The stress response is also known as the general adaptation syndrome (GAS) because it prepares us for a stressful situation and then enables us to deal with it before it gets to the exhaustion phase.  Let’s use encountering a bear while hiking as another example:  We see the bear and GAS kicks in.  Throughout the first two phases, nearly every body system is working to make sure that we’re adequately alarmed, the appropriate cells are mobilized, and energy is available for decision-making.  Should I fight or should I flee?  Without panic and the stress response, we have no chance of survival.  We would simply do nothing, hope the situation goes away, and become lunch for the bear.

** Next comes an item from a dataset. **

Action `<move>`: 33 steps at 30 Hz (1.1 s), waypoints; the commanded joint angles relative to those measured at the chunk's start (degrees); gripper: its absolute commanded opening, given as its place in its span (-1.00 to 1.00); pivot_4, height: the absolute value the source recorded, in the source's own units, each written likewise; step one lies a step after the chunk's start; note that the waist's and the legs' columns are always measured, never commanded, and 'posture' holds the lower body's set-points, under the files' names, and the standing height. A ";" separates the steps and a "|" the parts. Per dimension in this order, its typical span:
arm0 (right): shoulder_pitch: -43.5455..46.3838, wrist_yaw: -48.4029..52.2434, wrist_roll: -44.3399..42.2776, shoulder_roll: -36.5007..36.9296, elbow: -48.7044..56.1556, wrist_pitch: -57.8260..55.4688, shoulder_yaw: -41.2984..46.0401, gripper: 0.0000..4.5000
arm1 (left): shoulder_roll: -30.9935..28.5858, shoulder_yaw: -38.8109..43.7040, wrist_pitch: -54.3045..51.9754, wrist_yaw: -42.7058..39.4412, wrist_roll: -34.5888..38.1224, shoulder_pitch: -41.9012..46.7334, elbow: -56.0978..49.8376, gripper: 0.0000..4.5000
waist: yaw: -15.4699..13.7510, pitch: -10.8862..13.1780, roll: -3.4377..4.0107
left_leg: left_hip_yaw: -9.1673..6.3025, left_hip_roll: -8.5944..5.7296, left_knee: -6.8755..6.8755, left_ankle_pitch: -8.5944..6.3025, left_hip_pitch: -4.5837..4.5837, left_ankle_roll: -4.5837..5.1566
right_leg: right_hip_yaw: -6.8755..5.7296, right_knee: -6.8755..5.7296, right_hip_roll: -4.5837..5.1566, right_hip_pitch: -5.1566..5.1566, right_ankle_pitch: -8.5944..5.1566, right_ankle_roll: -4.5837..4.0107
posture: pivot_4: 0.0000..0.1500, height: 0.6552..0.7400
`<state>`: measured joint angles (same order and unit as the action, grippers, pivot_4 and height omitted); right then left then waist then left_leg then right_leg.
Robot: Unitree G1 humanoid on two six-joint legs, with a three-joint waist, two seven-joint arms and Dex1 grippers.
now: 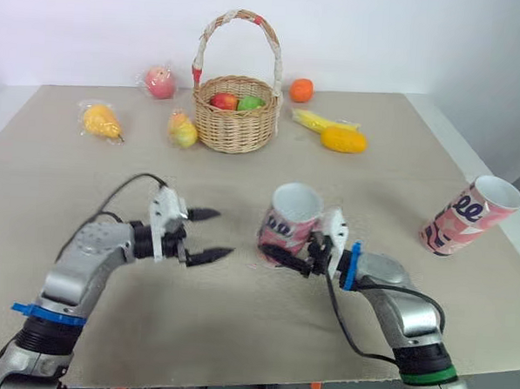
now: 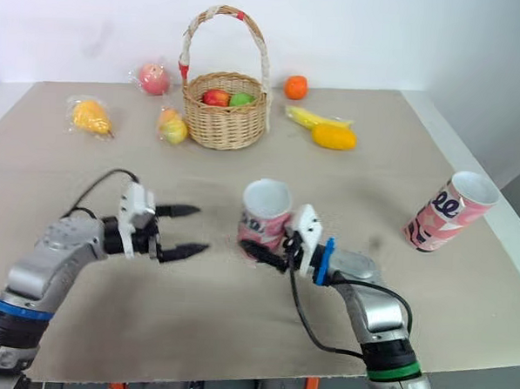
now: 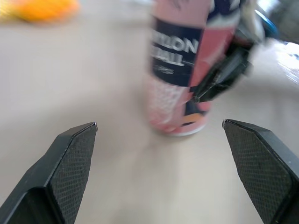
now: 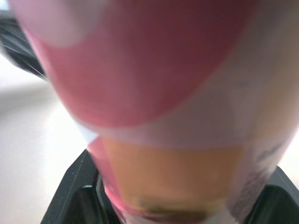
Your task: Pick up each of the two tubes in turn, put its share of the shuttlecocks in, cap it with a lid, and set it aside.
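Right wrist view: my right gripper [image 4: 177,198] is clamped on the near tube [image 4: 154,93], with one black finger on each side of its lower wall.
Near tube: between my grippers, standing on its base on the table [image 1: 236,324], roughly upright with its mouth up. I judge it is steadied for filling.
Left gripper [image 1: 224,234]: empty, fingers spread wide, aimed at the near tube from just beside it, likely ready to help.
Far tube [image 1: 468,214]: well apart, out past my right gripper, tilted, mouth open, waiting its turn.
Basket [image 1: 235,128]: far beyond both grippers, fruit [image 1: 343,140] inside and around it. I judge it no part of this job.
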<state>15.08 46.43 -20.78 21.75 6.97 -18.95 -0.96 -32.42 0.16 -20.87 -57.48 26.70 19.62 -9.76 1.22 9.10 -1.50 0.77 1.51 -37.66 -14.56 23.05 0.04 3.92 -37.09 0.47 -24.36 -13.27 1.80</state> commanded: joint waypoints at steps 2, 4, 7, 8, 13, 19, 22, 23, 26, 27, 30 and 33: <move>1.94 -23.53 3.52 -3.18 -3.48 2.56 15.76 0.22 | 4.06 -0.35 0.36 4.75 0.80 3.04 -4.11 1.00 | -0.13 0.00 0.00 | 0.01 -0.07 -0.09 0.03 0.02 -0.06 | 0.01 0.00 0.07 0.04 0.08 0.09 | 1.00 1.00; 2.51 -28.69 4.05 -3.47 -5.13 1.07 18.75 0.22 | 6.35 -1.93 0.68 5.97 0.03 3.34 -3.90 1.00 | -0.10 -0.01 0.00 | 0.05 -0.27 -0.09 0.08 0.03 -0.14 | 0.07 0.00 0.26 0.04 0.10 0.21 | 1.00 1.00; 3.20 -32.40 5.65 -3.33 -7.35 1.66 19.86 0.22 | 8.32 -3.48 1.37 6.89 -0.98 3.53 -3.33 1.00 | 0.27 -0.01 0.01 | 0.18 -0.40 -0.09 0.08 0.05 -0.13 | 0.20 0.01 0.38 0.02 0.09 0.32 | 1.00 1.00; 3.68 -33.75 6.19 -3.24 -9.19 2.07 20.44 0.22 | 9.95 -4.41 2.06 7.55 -1.38 3.94 -2.50 1.00 | 0.46 -0.01 0.02 | 0.27 -0.39 -0.07 0.07 0.03 -0.13 | 0.29 0.00 0.35 -0.02 0.10 0.32 | 1.00 1.00; 4.09 -34.29 4.81 -3.11 -12.43 0.78 20.50 0.22 | 12.72 -6.36 4.14 8.35 -3.51 4.46 -0.28 1.00 | 0.48 -0.02 0.03 | 0.30 -0.45 -0.10 0.10 -0.02 -0.12 | 0.33 -0.02 0.34 0.04 0.18 0.37 | 1.00 1.00; 0.02 -32.10 3.26 -3.33 -7.07 0.94 19.69 0.98 | 11.89 -5.26 4.87 9.17 -4.50 2.81 0.71 1.00 | 0.47 -0.03 0.03 | 0.28 -0.48 -0.12 0.10 -0.03 -0.10 | 0.32 -0.02 0.31 0.07 0.19 0.38 | 1.00 1.00; -5.06 -31.32 1.38 -3.59 -1.94 0.41 20.65 0.98 | 12.37 -3.28 4.80 10.68 -3.23 0.66 0.88 1.00 | 0.41 -0.05 0.07 | 0.28 -0.42 -0.11 0.09 0.00 -0.08 | 0.33 -0.01 0.37 0.04 0.16 0.43 | 1.00 1.00; -7.05 -31.02 0.15 -3.69 0.34 -0.50 21.12 0.98 | 12.39 -2.47 4.75 11.08 -2.68 -0.37 0.96 1.00 | 0.39 -0.05 0.07 | 0.28 -0.42 -0.11 0.07 0.02 -0.05 | 0.33 -0.01 0.40 0.03 0.15 0.45 | 1.00 1.00; -10.82 -29.95 -2.08 -2.83 4.79 -2.45 21.68 0.98 | 11.76 -1.39 5.23 11.66 -3.24 -2.85 1.11 1.00 | 0.33 -0.05 0.07 | 0.28 -0.44 -0.11 0.05 0.03 -0.04 | 0.33 0.00 0.45 0.03 0.14 0.47 | 1.00 1.00; -11.96 -28.92 -3.06 -2.26 6.21 -3.12 21.74 0.98 | 11.39 -1.08 5.43 11.98 -3.74 -3.68 1.04 1.00 | 0.34 -0.05 0.07 | 0.30 -0.44 -0.13 0.05 0.03 -0.04 | 0.34 0.00 0.46 0.03 0.16 0.50 | 1.00 1.00; -15.43 -23.35 -6.53 0.18 10.30 -5.61 19.83 0.98 | 10.21 0.01 6.86 14.14 -5.90 -5.97 0.67 1.00 | 0.32 -0.05 0.07 | 0.30 -0.44 -0.24 0.06 0.00 -0.03 | 0.35 -0.01 0.45 0.08 0.20 0.54 | 1.00 1.00; -16.76 -14.56 -9.50 4.24 15.91 -9.25 12.31 0.98 | 9.07 1.91 6.83 16.77 -6.96 -9.36 -0.88 1.00 | 0.64 -0.05 0.07 | 0.31 -0.39 -0.30 0.06 -0.04 -0.03 | 0.35 -0.01 0.41 0.12 0.18 0.61 | 1.00 1.00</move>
<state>-2.77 27.55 -28.38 24.97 18.19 -27.30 14.79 -22.82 0.36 -14.94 -41.84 20.11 10.80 -7.87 1.86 9.05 -1.43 1.08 1.17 -37.97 -14.49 22.99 0.02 4.26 -37.10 0.84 -24.24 -13.21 2.61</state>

 If we apply this to the pandemic, which is our major stressor right now, scientists are also seeing another manifestation of the disease.  It’s one that outlives the deceased: broken heart syndrome.  You may have heard of it in the context of long-married spouses dying within hours or days of each other.  The medical term is Takotsubo cardiomyopathy and it results when a person experiences an intense emotional response to a stressor.  With this condition, there are both anatomical and physiological changes.  The heart’s left ventricle (the lower pumping chamber) enlarges and ECG tracings show abnormalities typical of a heart attack.  If you’re curious about the name, anatomists have historically named body structures for things they knew:  soleus muscle in your lower leg looks like the sole flat fish; the mitral valve in your heart looks like a hat worn by high priests known as a miter; and the ballooning left ventricle resembles the Japanese pot used to trap octopus known as a takotsubo.

Researchers at the Cleveland Clinic found that COVID-19 stress is leading to a rise in broken heart syndrome.  Signs and symptoms are similar to a heart attack and likely caused by the stress hormone adrenaline.  COVID-19 stresses range from social isolation and job loss to death of a loved one.  This is particularly disturbing because the United States has just surpassed 200,000 deaths, making it the 3rd leading cause of death behind heart disease and cancer, and just ahead of stroke.  Moreover, a Penn State study found that about nine family members suffer grief from every COVID-19 death.  Let’s do some math:  200,000 X 9 = 1,800,000 people affected by COVID-19 related deaths.  This doesn’t take into account the number of people and their loved ones who recovered from the virus and still have profound illness – stage 2 or 3 of the stress response.  Exercise, healthy eating, yoga, meditation, and staying connected with others (even virtually), can help ameliorate stress.  Heavy training might also help you outrun that bear.  Let’s take care of each other.